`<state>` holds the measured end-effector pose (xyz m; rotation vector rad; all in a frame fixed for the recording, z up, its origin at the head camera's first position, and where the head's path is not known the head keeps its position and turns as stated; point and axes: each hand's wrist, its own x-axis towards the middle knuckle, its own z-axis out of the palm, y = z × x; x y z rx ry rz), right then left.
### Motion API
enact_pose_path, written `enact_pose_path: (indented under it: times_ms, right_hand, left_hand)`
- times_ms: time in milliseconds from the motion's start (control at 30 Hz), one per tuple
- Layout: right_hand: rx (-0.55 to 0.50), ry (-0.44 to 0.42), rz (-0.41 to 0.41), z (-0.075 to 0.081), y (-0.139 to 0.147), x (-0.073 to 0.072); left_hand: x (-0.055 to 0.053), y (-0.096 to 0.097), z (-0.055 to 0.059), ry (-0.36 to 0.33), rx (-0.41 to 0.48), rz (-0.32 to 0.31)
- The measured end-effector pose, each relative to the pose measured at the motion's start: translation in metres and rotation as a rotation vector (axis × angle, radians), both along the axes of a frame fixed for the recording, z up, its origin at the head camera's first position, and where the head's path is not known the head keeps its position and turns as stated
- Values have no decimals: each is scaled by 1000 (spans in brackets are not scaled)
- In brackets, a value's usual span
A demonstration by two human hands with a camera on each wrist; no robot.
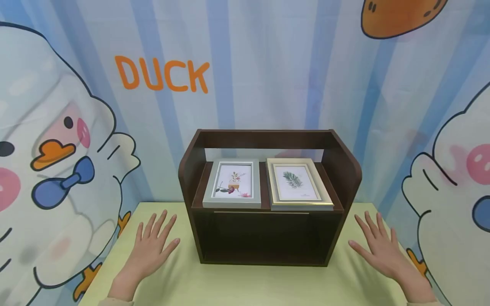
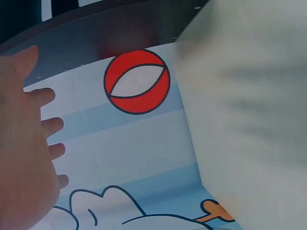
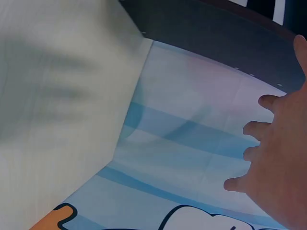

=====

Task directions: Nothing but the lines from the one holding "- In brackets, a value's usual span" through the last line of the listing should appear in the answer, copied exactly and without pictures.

Problem solution:
- In brackets, a value's usual span
A demonstration by two human hands with a camera on each wrist; no robot.

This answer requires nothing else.